Supreme Court Hears Landmark Tariff Case, Justices Express Deep Skepticism of Trump's Emergency Powers

| Importance: 10/10 | Status: confirmed

The Supreme Court heard nearly three hours of oral arguments on November 5, 2025, in the consolidated cases Learning Resources, Inc. v. Trump and Trump v. V.O.S. Selections, addressing whether the International Emergency Economic Powers Act (IEEPA) authorizes President Trump to unilaterally impose tariffs and whether IEEPA constitutes an unconstitutional delegation of legislative power. The case challenges two sets of tariffs: (1) “trafficking tariffs” of 10-25% on imports from Canada, China, and Mexico imposed in January-February 2025, justified by fentanyl trafficking and illegal immigration; and (2) “reciprocal tariffs” on imports from nearly all countries, ranging from a 10% baseline to 50%, imposed in April 2025 based on trade deficits. Justices from across the ideological spectrum expressed skepticism about the administration’s position, with Justice Sonia Sotomayor noting that no president other than Trump had ever used IEEPA to impose tariffs in the statute’s 48-year history. Chief Justice John Roberts and several other justices emphasized that the power to impose tariffs is fundamentally a power to tax, which Article I, Section 8 of the Constitution reserves to Congress. Justices repeatedly pressed Solicitor General Elizabeth Prelogar to identify explicit statutory language in IEEPA authorizing presidential tariff authority, with the government struggling to provide textual support.

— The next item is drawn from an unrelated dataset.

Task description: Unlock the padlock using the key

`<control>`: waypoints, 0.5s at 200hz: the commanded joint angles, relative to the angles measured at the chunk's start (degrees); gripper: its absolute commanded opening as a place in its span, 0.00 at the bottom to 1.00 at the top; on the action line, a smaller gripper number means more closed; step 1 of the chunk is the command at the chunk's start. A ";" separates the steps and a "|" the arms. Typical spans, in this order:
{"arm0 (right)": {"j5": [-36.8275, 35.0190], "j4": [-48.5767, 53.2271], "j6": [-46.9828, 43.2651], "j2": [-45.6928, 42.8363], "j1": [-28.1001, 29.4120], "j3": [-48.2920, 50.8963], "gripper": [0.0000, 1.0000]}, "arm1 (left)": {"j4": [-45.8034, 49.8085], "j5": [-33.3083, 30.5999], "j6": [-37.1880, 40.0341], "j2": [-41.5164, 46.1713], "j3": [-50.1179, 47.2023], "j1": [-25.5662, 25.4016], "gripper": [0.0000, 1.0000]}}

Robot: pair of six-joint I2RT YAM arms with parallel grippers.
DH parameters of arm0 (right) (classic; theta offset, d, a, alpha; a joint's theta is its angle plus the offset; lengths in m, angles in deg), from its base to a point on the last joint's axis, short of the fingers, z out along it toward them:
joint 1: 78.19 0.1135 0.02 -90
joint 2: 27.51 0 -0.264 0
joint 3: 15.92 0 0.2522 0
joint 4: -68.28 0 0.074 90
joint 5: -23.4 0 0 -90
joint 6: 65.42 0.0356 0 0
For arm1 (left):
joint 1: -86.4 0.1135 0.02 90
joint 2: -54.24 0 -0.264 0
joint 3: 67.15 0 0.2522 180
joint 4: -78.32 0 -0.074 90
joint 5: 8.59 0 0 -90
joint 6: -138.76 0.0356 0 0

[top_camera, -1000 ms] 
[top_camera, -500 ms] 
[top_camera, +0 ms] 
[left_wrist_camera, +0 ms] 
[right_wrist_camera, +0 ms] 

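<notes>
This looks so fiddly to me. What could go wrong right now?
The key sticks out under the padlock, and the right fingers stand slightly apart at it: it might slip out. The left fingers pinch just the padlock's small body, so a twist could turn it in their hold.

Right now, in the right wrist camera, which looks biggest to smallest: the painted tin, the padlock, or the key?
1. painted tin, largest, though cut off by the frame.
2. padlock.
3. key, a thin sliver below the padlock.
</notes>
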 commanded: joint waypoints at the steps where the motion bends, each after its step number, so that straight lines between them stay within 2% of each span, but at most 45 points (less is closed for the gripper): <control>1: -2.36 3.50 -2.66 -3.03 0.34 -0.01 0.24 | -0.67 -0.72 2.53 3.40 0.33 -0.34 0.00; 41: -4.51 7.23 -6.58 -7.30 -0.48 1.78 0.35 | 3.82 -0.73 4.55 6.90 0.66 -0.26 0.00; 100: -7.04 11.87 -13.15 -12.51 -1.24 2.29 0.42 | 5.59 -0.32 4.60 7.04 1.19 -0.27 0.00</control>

The economic stakes are enormous: the government has collected over $88 billion from the emergency tariffs, and projections suggest they would raise $1.8 trillion from 2025-2034 while shrinking GDP by 0.4% and eliminating 428,000 jobs. The case represents one of the most significant tests of presidential emergency powers in decades, with implications extending far beyond trade policy to questions about executive authority to bypass Congress through manufactured emergency declarations. A decision is expected by June 2026, though the tariffs remain in effect during the legal challenge.